Estimating Instagram’s Actual Population Statistics

TL;DR: Monthly Active Users is a silly, desperate metric. When Instagram says they have 400 million monthly active users, they mean to say they have about 92 million garbage/bot accounts, about 100 million accounts that posted in the last month, and 300 million private accounts that we can’t get info about, which collectively probably adds about 30 million monthly posts. So, when they say 400 million it’s actually about 130 million at best, seasoned with a bunch of lurkers/dead accounts/bots. Also there’s a cool infograph at the bottom.

What Even is Monthly Active Users?

What does it mean when a company says they have 400 million active users? There’s one really boring and opaque way for getting this statistic, which is just trusting what the company reports like in that article. Monthly active users, or MAUs, as the miserably terse Wikipedia definition states, is the typical metric reported across platforms, and is simply the total unique number of accounts that were active in the last month.

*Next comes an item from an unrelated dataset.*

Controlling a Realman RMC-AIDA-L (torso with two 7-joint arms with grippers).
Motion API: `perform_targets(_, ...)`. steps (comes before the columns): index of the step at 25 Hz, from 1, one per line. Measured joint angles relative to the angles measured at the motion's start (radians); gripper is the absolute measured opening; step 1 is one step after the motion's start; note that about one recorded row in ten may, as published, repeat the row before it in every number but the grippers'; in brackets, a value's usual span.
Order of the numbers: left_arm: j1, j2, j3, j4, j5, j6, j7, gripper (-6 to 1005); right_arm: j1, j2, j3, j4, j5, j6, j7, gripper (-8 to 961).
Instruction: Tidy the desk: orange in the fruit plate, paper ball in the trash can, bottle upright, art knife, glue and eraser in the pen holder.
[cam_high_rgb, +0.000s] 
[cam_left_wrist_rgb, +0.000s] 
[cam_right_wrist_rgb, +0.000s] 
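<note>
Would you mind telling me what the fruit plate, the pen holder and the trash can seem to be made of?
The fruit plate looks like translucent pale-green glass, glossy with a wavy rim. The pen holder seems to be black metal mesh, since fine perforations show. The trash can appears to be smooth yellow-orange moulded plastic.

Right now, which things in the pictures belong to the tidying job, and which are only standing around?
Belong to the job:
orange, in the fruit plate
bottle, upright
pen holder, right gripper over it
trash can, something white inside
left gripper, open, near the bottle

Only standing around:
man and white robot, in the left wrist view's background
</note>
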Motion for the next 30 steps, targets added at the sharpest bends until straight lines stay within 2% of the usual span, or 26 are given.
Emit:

But what does active mean? It would seem straightforward — active is if you do something on the platform, right? But what does “doing something” even mean? What if you don’t actually do something on the platform — if you sign in to some other app using Facebook connect, does that count as use? Facebook says yes. But, as that link even states, counting that type of thing (among other shallow actions) makes the MAU figure calculated by Facebook “somewhat inflated”. It feels kind of intuitively wrong. Take these graphics of the number of tweets per user on a typical day on Twitter:

Log-Binned distribution of tweets per users on Twitter
Raw log-log plot of Twitter activity on a typical day

The first plot is the clean, normalized, probabilistic plot of the second, but the second one is probably more directly interpretable if you’re not familiar with the first. Note that this on the log scale — so in fact, it looks much more like it just hugs the left and bottom like so:

Number of Tweets per user on a Typical day on Twitter

Or, almost everybody posts almost never and almost nobody posts almost always. This is getting at a fundamental principle of the Internet, the 90–9–1 rule: 1% creates, 9% contributes, and 90% lurk. So when we say Monthly Active Users, we’re washing away all of these distinctions of use — we say that the 97% of accounts who posted less than 10 times on Twitter on this day are, essentially, as active as the 3% of accounts that posted 10 or more times in that day (and of course, as active as the huge amount of lurkers who are “active” but not actually visible in data outside Twitter’s servers). When companies use the Monthly Active Users count, all that washes away, and we’re instead given charts like this one:

Monthly Active Users from Statista

Monthly Active Users makes sense, in a way — it provides a simple name to a metric that in theory is translatable across platforms and allows a simple comparison of the relative sizes of the platforms. But, what defines a Monthly Active User internally is totally up to the platform, as that Facebook example above shows, and as that Twitter example shows, use is so skewed that the Monthly Active User metric does not accurately discount estimates of use. It buries the actual intensity of use, which in many cases is what’s really the interesting thing. And of course, the incentives are such that “activity” can mean anything and everything. To platforms, a user that gets tricked into a listicle link every few months is as valuable as the people writing the listicles, and that doesn’t seem descriptively useful.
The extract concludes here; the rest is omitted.